Existence of linear functional

[ihggin]

Let [tex]V[/tex] be a finite-dimensional vector space over the field [tex]F[/tex] and let [tex]T[/tex] be a linear operator on [tex]V[/tex]. Let [tex]c[/tex] be a scalar and suppose there is a non-zero vector [tex]\alpha[/tex] in [tex]V[/tex] such that [tex]t \alpha = c \alpha[/tex]. Prove that there is a non-zero linear functional [tex]f[/tex] on [tex]V[/tex] such that [tex]T^{t}f=cf[/tex], where [tex]T^{t}f=f\circ T[/tex] is the transpose.

I tried the following: let [tex]B[/tex] be a basis for [tex]V[/tex] that contains [tex]\alpha[/tex] (we can do this since [tex]\alpha \neq 0[/tex]).

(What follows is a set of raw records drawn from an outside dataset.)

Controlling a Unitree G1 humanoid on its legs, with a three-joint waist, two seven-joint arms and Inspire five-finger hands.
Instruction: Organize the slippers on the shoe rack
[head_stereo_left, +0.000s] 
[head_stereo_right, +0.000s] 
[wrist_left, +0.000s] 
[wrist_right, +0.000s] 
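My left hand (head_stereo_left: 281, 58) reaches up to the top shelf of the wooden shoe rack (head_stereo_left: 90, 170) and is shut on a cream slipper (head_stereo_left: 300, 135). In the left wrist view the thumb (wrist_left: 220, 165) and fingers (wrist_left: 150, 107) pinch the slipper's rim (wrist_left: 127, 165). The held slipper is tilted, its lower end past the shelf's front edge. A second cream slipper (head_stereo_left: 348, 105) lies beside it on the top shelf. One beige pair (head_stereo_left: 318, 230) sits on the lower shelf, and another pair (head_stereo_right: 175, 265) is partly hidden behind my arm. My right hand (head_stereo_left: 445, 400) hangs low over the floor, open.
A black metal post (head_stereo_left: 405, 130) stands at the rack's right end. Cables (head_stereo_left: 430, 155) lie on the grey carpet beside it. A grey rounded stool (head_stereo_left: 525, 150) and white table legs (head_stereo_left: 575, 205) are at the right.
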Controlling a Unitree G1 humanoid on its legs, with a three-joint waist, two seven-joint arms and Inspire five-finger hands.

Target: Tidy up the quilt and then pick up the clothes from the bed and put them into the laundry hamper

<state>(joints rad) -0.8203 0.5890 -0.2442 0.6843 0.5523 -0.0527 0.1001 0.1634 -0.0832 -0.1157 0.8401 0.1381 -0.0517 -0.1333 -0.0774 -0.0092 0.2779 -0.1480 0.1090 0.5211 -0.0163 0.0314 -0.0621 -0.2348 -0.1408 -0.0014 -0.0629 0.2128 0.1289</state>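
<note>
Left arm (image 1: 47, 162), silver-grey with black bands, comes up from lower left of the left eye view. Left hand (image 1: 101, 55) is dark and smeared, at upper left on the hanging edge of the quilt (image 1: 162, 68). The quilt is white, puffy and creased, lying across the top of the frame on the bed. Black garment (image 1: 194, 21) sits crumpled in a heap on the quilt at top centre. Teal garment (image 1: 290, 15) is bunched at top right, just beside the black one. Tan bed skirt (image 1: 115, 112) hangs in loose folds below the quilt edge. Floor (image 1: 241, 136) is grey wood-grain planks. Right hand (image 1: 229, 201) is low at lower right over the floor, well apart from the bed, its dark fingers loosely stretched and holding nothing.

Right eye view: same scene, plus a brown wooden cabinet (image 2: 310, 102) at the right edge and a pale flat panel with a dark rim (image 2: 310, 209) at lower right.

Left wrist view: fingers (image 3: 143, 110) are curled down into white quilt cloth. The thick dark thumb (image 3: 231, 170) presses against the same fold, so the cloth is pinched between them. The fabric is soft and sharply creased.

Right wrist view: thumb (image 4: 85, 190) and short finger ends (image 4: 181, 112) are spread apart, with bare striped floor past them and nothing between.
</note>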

Then define [tex]f[/tex] such that [tex]f(\alpha)=1[/tex] and [tex]f(b)=0[/tex] for all the other basis vectors. Extend the definition to arbitrary vectors using linearity of [tex]f[/tex]. So if [tex]v=\sum c_i b_i[/tex] for scalars [tex]c_i[/tex] and basis vectors [tex]b_i[/tex] with [tex]b_1= \alpha[/tex], we have [tex]f(v)=c_1[/tex]. However, I then ran into the problem that when I take [tex]f(Tv)[/tex], [tex]T[/tex] can map other basis vectors into vectors with components in [tex]\alpha[/tex], which messes my strategy up.

Is there some smart choice of basis vectors that can prevent this from happening? Or is this just not a good way of doing the problem?

 

[arkajad]

I would suggest, contemplate these equations and questions:

[tex]f(Tv)=cf(v)[/tex]

[tex]f((T-cI)v)=0[/tex]

Can [tex]T-cI[/tex] be invertible? How big is the image [tex](T-cI)V[/tex]? Can it be the whole of V?

Can you find a nonzero functional vanishing on this image?

 

[ihggin]

Thank you! So basically [tex](T-cI)\alpha=0[/tex] so the dimension of the kernel is greater than zero, which means the dimension of the image is less than that of [tex]V[/tex]. We can then take a vector [tex]x[/tex] that is not in the image and generate a basis from it. We then define [tex]f[/tex] so that it's zero on all the basis vectors except [tex]x[/tex].

 

[arkajad]

You almost got it. But you need to choose a basis in such a way that the dim(Im) vectors span the image and set your functional to vanish on these and not to vanish on at least one basis vector outside.

 

[blue_raver22]

Your approach is a good start, but there is a simpler way to construct the desired linear functional f. Since T\alpha = c\alpha, we can define f(v) = c for all v \in V such that Tv = c\alpha. This is a well-defined linear functional since V is finite-dimensional and T is a linear operator. Now, for any v \in V, we can write v = \sum c_i b_i for some basis vectors b_i and scalars c_i. Then T^{t}f(v) = T^{t}f(\sum c_i b_i) = T^{t}(c_1 b_1) = c_1 T^{t}(b_1) = c_1 f(b_1) = c_1 = f(v), as desired. Therefore, f is a non-zero linear functional on V such that T^{t}f = cf.